Corporate Governance and Gender Diversity
Endogenous Preferences and Fiscal Policy Design
Time: Fri 2025-09-05 14.00
Location: F3 (Flodis), Lindstedtsvägen 26 & 28, Stockholm
Video link: https://kth-se.zoom.us/webinar/register/WN_hrkTSq7CTN692mCX20ZrGQ
Language: English
Subject area: Economics
Doctoral student: Julia Liljegren , Redovisning, finansiering, nationalekonomi och organisation
Opponent: Professor Karl Wennberg, Handelshögskolan i Stockholm
Supervisor: Professor Hans Lööf, Redovisning, finansiering, nationalekonomi och organisation, Centrum för studier inom vetenskap och innovation, CESIS; Docent Christian Thomann, Centrum för studier inom vetenskap och innovation, CESIS, Redovisning, finansiering, nationalekonomi och organisation
Abstract
Gender diversity in corporate governance has become an increasingly important focus of academic and policy interest. While significant strides have been made in the representation of women across various managerial roles, the corporate boardroom remains a domain where gender disparities continue to persist.

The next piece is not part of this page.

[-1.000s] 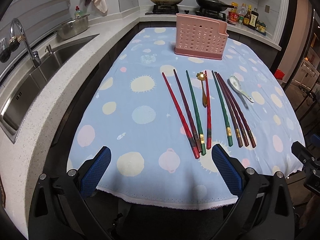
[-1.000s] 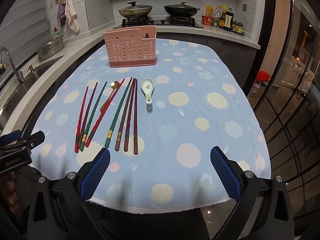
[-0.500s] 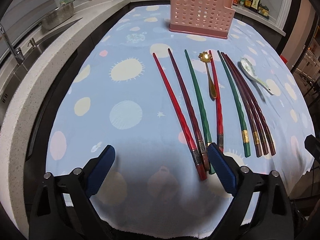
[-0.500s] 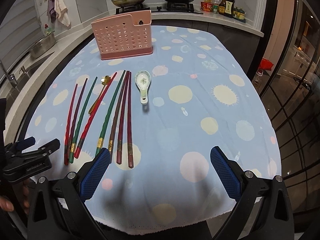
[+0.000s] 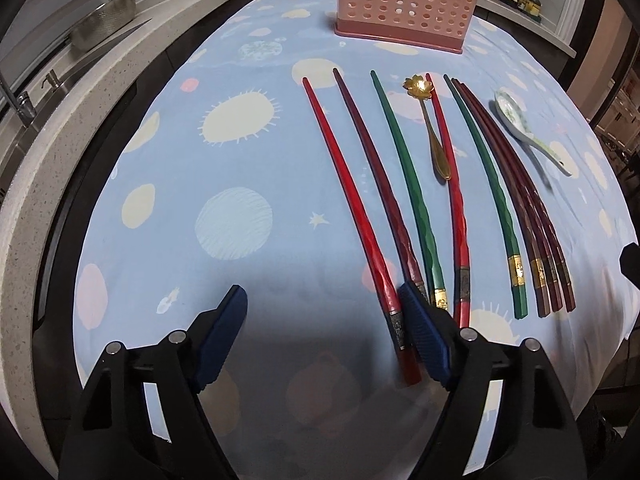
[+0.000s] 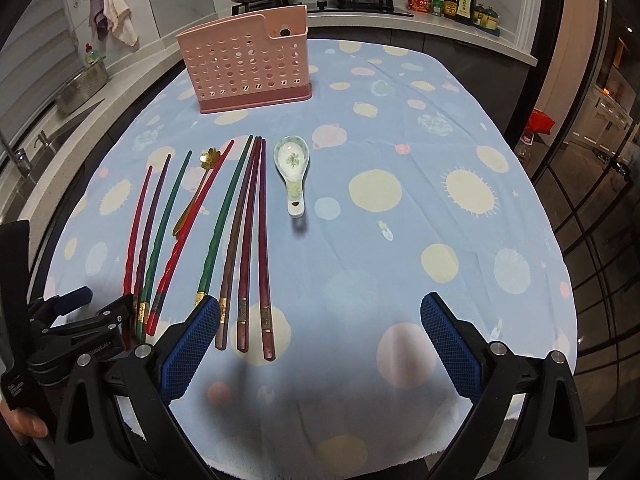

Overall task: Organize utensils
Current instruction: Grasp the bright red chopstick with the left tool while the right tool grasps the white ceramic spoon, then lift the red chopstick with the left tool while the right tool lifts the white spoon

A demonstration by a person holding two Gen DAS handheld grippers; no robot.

This dissertation explores whether male board directors’ family dynamics -- particularly having daughters -- affect their professional decision-making processes, specifically in the appointment of female executives. Central to this inquiry, and examined empirically, is the question of whether such behavioral patterns are consistent with the rational assumptions of complete and transitive preferences that underpin classical economic theory and decision-making models.

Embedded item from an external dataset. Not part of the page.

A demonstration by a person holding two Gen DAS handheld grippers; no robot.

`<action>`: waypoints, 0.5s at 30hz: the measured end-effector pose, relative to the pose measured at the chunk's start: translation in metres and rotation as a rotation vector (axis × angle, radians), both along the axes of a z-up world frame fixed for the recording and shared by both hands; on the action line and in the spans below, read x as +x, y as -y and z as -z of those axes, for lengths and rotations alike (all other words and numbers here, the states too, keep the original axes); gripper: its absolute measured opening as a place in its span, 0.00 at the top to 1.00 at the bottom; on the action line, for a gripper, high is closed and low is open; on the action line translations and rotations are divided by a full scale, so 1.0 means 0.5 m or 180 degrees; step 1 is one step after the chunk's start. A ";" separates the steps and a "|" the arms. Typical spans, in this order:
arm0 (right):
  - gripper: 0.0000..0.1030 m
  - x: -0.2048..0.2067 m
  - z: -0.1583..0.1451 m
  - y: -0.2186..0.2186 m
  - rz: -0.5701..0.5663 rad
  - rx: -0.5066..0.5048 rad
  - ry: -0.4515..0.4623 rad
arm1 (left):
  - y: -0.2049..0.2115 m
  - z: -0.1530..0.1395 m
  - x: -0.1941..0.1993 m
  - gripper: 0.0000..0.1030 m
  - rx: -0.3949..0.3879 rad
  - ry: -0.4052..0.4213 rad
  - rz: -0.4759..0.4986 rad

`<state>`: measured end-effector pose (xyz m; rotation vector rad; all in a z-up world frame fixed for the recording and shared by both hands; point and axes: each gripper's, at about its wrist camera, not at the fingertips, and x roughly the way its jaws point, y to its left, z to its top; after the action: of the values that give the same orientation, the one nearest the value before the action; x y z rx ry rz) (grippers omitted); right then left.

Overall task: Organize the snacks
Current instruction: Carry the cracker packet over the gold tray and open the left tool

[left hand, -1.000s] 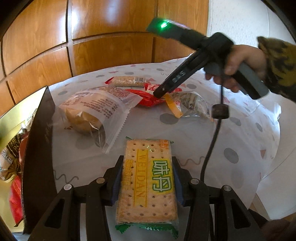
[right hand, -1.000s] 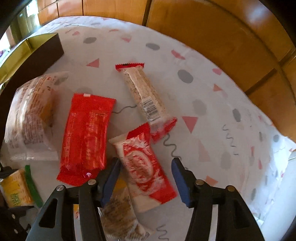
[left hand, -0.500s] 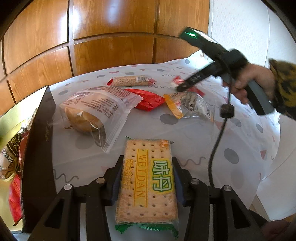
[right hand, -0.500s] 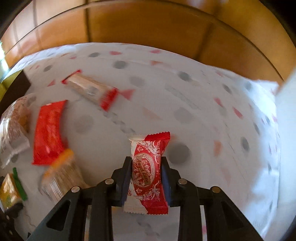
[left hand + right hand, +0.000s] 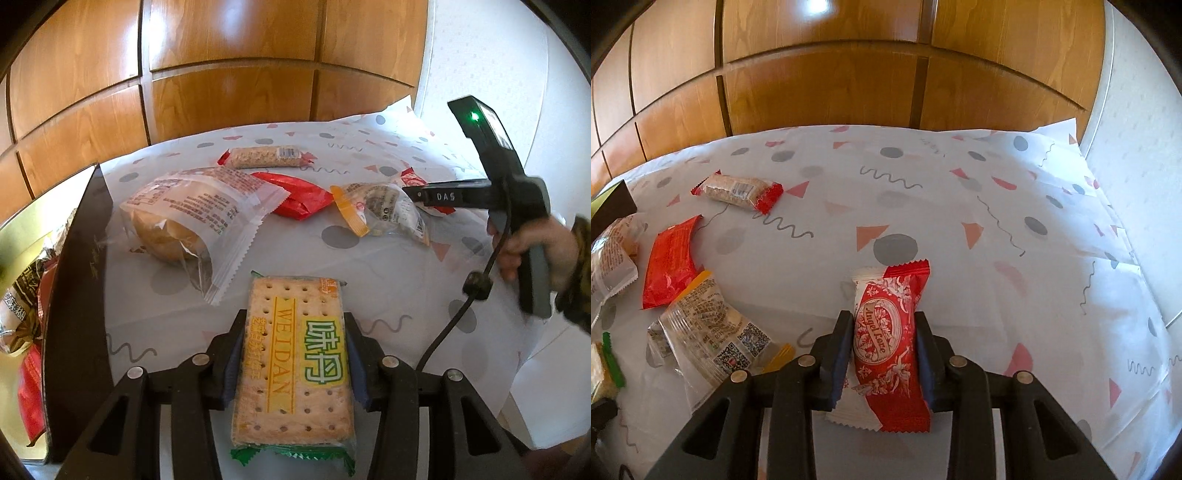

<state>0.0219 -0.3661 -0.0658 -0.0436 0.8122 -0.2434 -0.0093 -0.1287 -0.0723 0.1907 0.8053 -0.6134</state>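
Left gripper jaws pinch the stiff, brittle cracker pack edgewise; right gripper jaws, just closing, squeeze the light, crinkly Angel Love wafer mid-body

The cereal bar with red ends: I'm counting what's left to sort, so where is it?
In the right wrist view the cereal bar lies on the patterned tablecloth at far left, beyond the plain red packet. Neither gripper touches it.

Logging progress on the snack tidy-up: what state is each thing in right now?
Left hand-held gripper: shut on cracker pack.
Right hand-held gripper: shut on red-and-white candy.
Bread bag: sealed, lying on tablecloth.
Cereal bar: sealed, lying flat.
Box: open, snacks inside.
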 end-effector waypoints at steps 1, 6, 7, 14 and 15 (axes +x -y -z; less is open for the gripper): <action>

The thesis spans four papers: the first two explore "the daughter effect" within the context of Swedish corporate governance, while the third examines these empirical findings from a theoretical perspective, drawing on both traditional economic and neuroeconomic frameworks.

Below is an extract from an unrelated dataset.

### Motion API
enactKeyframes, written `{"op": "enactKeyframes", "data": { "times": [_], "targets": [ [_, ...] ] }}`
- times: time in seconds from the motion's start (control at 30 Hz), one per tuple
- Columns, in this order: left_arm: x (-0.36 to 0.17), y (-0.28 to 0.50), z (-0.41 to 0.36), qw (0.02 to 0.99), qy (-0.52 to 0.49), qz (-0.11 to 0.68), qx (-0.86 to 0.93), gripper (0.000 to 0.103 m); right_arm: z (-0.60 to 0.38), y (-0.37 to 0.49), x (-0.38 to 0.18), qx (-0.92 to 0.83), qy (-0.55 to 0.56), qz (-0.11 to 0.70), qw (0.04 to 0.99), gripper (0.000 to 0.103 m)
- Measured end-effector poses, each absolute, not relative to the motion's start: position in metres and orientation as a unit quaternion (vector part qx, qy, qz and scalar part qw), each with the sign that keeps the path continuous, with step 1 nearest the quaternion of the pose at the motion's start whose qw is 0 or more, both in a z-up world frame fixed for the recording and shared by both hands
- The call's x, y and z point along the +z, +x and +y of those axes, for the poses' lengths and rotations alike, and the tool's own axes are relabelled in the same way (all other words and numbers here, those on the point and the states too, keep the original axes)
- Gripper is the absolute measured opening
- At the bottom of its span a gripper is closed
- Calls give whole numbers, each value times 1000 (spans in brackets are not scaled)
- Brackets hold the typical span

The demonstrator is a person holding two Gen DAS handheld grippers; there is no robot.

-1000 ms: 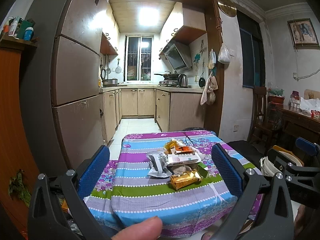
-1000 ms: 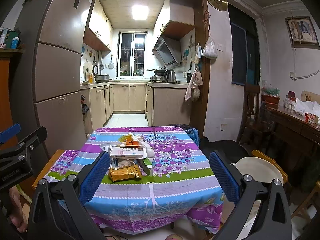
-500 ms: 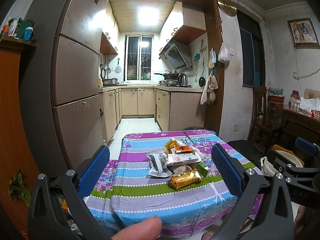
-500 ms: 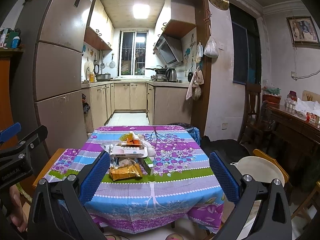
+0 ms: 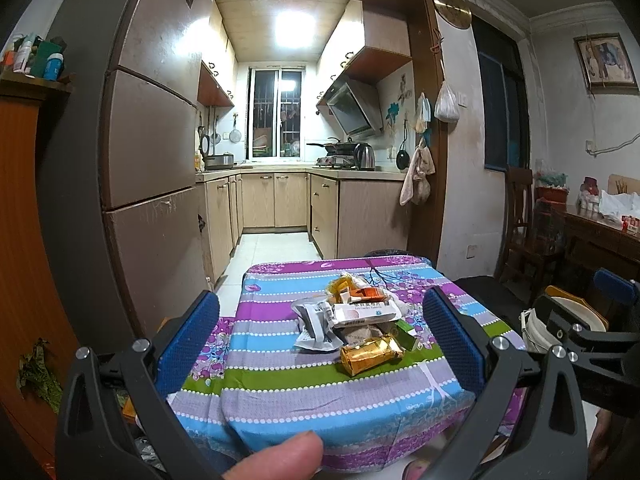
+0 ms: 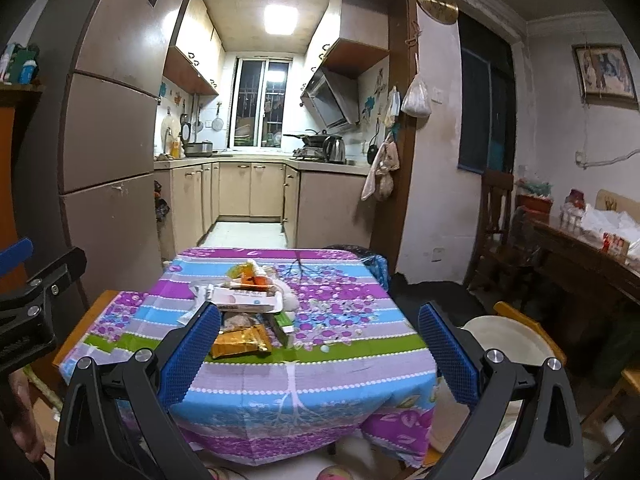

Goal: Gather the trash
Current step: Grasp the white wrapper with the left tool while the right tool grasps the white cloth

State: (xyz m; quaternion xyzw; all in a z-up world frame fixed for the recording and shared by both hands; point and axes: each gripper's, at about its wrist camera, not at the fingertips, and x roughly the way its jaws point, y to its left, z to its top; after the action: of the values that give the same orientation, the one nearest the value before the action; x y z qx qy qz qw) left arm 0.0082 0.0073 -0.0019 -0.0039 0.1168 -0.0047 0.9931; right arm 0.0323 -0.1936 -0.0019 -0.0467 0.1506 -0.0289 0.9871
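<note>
A heap of trash lies on a table with a striped floral cloth (image 5: 280,384) (image 6: 340,364): a gold foil packet (image 5: 370,354) (image 6: 240,342), a white medicine box (image 5: 362,312) (image 6: 250,299), a grey crumpled wrapper (image 5: 314,322), a small green box (image 5: 406,330) (image 6: 282,326) and orange wrappers (image 5: 352,290) (image 6: 250,274). My left gripper (image 5: 320,340) is open and empty, above the table's near edge. My right gripper (image 6: 320,344) is open and empty, also short of the heap.
A white bucket with a lid (image 6: 506,338) (image 5: 560,320) stands right of the table. A refrigerator (image 5: 148,184) is at the left, a kitchen beyond. A wooden chair (image 6: 496,216) and a cluttered sideboard (image 6: 592,248) are at the right.
The right gripper has moved slightly forward towards the table. The left gripper has hardly moved.
</note>
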Motion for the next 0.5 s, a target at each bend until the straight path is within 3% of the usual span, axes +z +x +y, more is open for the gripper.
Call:
{"op": "enactKeyframes", "data": {
  "times": [0.33,0.5],
  "targets": [
    [-6,17,13,994,5,111,-2,98,-193,30,-2,-21,-56,138,989,99],
    [-20,64,42,990,18,140,22,98,-199,46,-17,53,-61,148,986,99]
  ]
}}
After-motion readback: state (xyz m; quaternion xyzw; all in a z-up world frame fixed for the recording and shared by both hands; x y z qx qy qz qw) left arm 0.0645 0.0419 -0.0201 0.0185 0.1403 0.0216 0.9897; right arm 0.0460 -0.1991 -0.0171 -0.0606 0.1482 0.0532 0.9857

In the fourth paper, I propose a tax-deductible policy incentive designed to encourage firms to increase and invest in female participation in top management. Drawing on principles of optimal taxation theory, I introduce the Gender Equality Reserve (GER), a fiscal incentive allowing firms to deduct pre-tax investments in gender-focused organizational capital. A stylized neoclassical model illustrates how informational frictions and externalities lead to suboptimal levels of inclusive governance. By lowering the effective cost of such investments, the GER partially internalizes their social benefits and incentivizes firm behavior to move toward the socially optimal level of gender diversity in leadership structures, all while preserving firms' organizational autonomy and decision-making independence.